Katrin Schilling und Benjamin Watkins sind für ihre herausragenden Studienleistungen und für ihr ehrenamtliches Engagement von der Stiftung PfalzMetall im Jahr 2016 ausgezeichnet worden. Verliehen wurde der Preis auf dem PfalzMetall-Tag am 28.06.2016 in Neustadt an der Weinstraße.

Foto: Kai Mehn
Katrin Schilling

Katrin Schilling erhielt den Preis für ihre Diplomarbeit „Entwicklung eines Assistenzsystems zur Unterstützung von Montageaufgaben mittels Augmented Reality und semi-automatischer Wissensaufbereitung“. In ihrer Abschlussarbeit geht die Maschinenbau-Ingenieurin der Frage nach, wie Datenbrillen, Smartphones oder Tablets in der Fertigung tätige Menschen unterstützen können. Im Fokus steht dabei die Rolle von Augmented Reality, also die computergestützte Erweiterung der Realitätswahrnehmung, beispielsweise indem einem Arbeiter mittels einer Datenbrille zusätzliche Informationen mitgegeben werden. Katrin Schilling hat dazu zum einen Gestaltungsregeln entwickelt, die eine hohe Gebrauchstauglichkeit und eine gute Verständlichkeit garantieren sollen. Eine dieser Regeln lautet beispielsweise, dass Bedienelemente in der virtuellen Darstellung auf das Nötigste reduziert werden, damit die reale Umgebung im Fokus der Aufmerksamkeit bleibt. Zum anderen hat die Diplom-Ingenieurin ein Datenformat entwickelt, das die Wiedergabe solcher Informationen geräteunabhängig ermöglicht.
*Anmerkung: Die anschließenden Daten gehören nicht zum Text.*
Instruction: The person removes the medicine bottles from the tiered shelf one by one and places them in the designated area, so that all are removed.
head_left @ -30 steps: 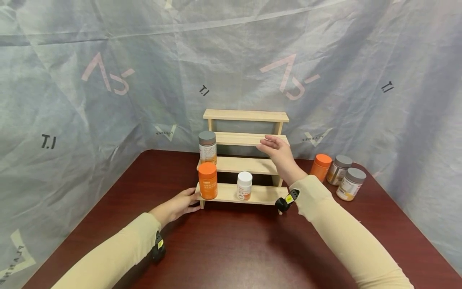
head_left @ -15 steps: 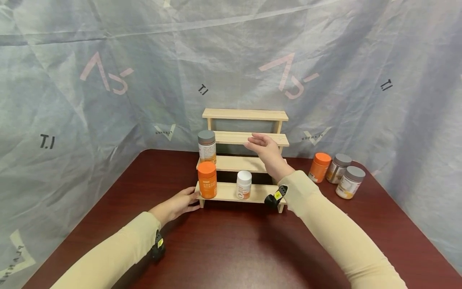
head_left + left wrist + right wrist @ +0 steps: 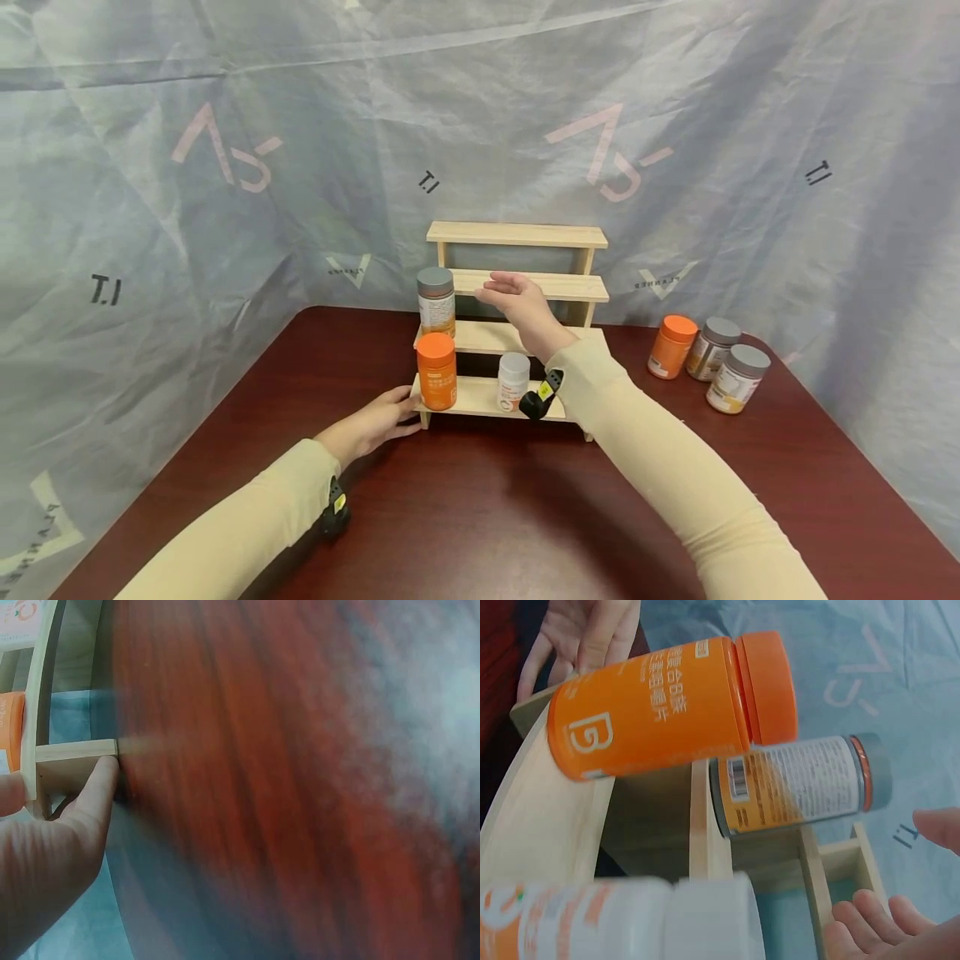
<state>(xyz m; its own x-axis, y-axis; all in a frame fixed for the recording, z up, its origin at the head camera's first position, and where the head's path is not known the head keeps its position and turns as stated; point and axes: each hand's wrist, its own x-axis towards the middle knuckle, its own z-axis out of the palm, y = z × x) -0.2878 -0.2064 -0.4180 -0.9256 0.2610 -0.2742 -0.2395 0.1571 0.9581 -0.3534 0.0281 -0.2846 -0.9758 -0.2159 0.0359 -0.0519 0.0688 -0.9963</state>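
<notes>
My left hand grips the left end of the lowest step of a wooden tiered shelf. In the left wrist view, one finger lies along the shelf's leg. An orange jar stands upright at that end, near the hand. Behind it, one step up, is a grey-capped jar. A small white bottle stands mid-step at the front. My right hand hovers over the middle steps with bent fingers and nothing in it, just right of the grey-capped jar, apart from it.
An orange jar and two grey-capped jars stand together on the dark red table at the right. Grey sheeting hangs behind. My right forearm passes close beside the white bottle.
My right hand has moved left across the shelf, towards the grey-capped jar. My left hand stays at the shelf's left end, and the jars have kept their places.
</notes>
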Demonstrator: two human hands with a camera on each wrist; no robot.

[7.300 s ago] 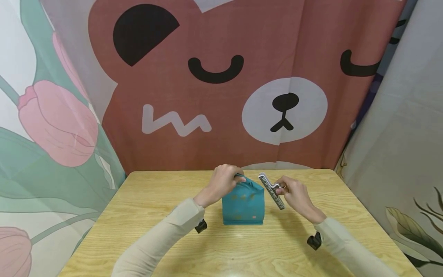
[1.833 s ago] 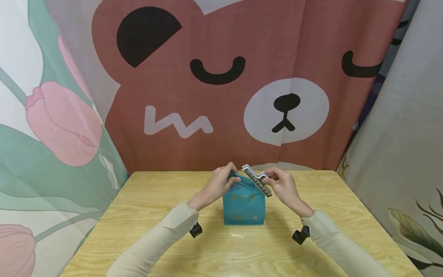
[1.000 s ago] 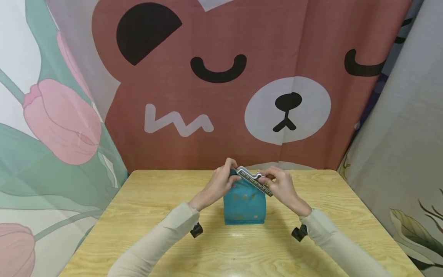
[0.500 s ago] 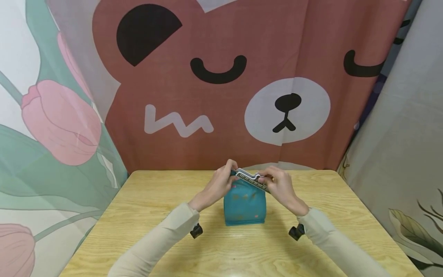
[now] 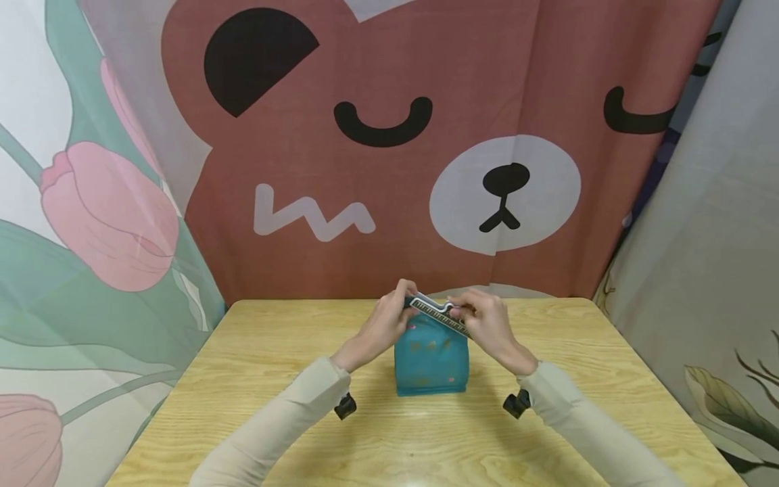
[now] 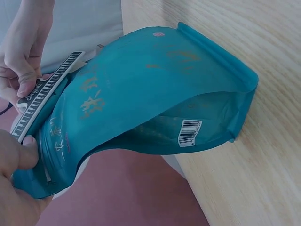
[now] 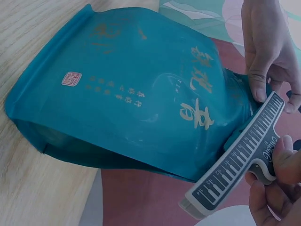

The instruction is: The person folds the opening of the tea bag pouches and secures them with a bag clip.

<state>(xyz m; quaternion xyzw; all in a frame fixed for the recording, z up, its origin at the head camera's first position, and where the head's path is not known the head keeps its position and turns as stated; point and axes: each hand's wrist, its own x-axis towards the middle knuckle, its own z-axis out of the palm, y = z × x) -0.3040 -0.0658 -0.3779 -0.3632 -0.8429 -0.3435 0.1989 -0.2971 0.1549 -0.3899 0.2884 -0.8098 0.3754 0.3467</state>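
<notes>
A teal stand-up pouch [image 5: 431, 365] with gold characters stands on the table; a barcode shows on its side fold in the left wrist view. My left hand [image 5: 386, 316] pinches the folded top of the pouch at its left corner, thumb in front [image 6: 29, 153]. My right hand [image 5: 487, 323] pinches the handle of a long clip [image 5: 439, 316] with a piano-key pattern. In the right wrist view the clip [image 7: 237, 157] lies slanted along the pouch's folded top, its far end close to my left thumb. How deep the fold sits inside the clip is hidden.
The light wooden table [image 5: 274, 419] extends all round the pouch. Behind its far edge hangs a curtain [image 5: 292, 264] with a brown bear. Flowered cloth [image 5: 103, 216] hangs at the left, grey cloth [image 5: 700, 237] at the right. Each wrist carries a small black camera [image 5: 345, 406].
Earlier the clip was held apart, right of the pouch. My right hand has brought it left onto the folded top, sliding it closer to my left hand, which keeps its hold.
</notes>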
Zudem hat Katrin Schilling ein Konzept entwickelt, um automatisiert Wissen aus bestehenden Dokumenten zu gewinnen. Mit dieser mit der Note 1 bewerteten Arbeit hat die 26-Jährige Lösungskonzepte für die Digitale Fabrik entwickelt und zugleich den Menschen in den Mittelpunkt des Fertigungsprozesses gestellt. Die Praxistauglichkeit ihres Konzepts hat Katrin Schilling anhand realer Fertigungsaufgaben eines Nutzfahrzeugherstellers belegen können.

Foto: Kai Mehn
Benjamin Watkins

Benjamin Watkins erhielt den Preis für seine Master-Arbeit „Event-Based Distributed Control of Physically Interconnected Linear Systems Subject to Constraints“. Auch diese Arbeit im Studiengang Elektrotechnik ist im Kontext von Industrie 4.0 angesiedelt. Benjamin Watkins untersucht darin, wie einzelne autonome Elemente einer komplexen Produktionsanlage miteinander effizient, effektiv und drahtlos kommunizieren können. Die Herausforderung in der Steuerung solcher Prozesse besteht zum einen darin, dass die physikalischen Zustandsbeschränkungen der einzelnen Elemente („physical constraints“) einfließen müssen. Solch eine Zustandsbeschränkung kann beispielsweise die maximale Länge eines Roboterarms sein. Zum anderen ist der Kommunikationsprozess so zu gestalten, dass nur relevante Informationen gesendet werden. Andernfalls könnte es zu Überlastung des drahtlosen Kommunikationsnetzes kommen. Zur Lösung dieser Probleme hat Benjamin Watkins zwei Ansätze gewählt: Zum einen hat der 29-Jährige einen Koordinierungsregler entworfen. Dieser definiert für alle Elemente des Systems die jeweiligen Systemeinschränkungen. Zum anderen hat der gebürtige Pirmasenser einen „Ereignisgenerator“ entworfen. Dieser wirkt für die einzelnen Elemente wie eine Schranke: Nur bei Vorliegen der definierten „Ereignisse“ kommuniziert ein Element mit den anderen. Der Ereignisgenerator verhindert so eine Datenflut. Die Erkenntnisse seiner mit Note 1 bewerteten Masterarbeit hat Benjamin Watkins mittlerweile in einer internationalen Fachzeitschrift veröffentlicht. Zudem werden die gewonnen Erkenntnisse am Lehrstuhl mit Industriepartnern weiter untersucht.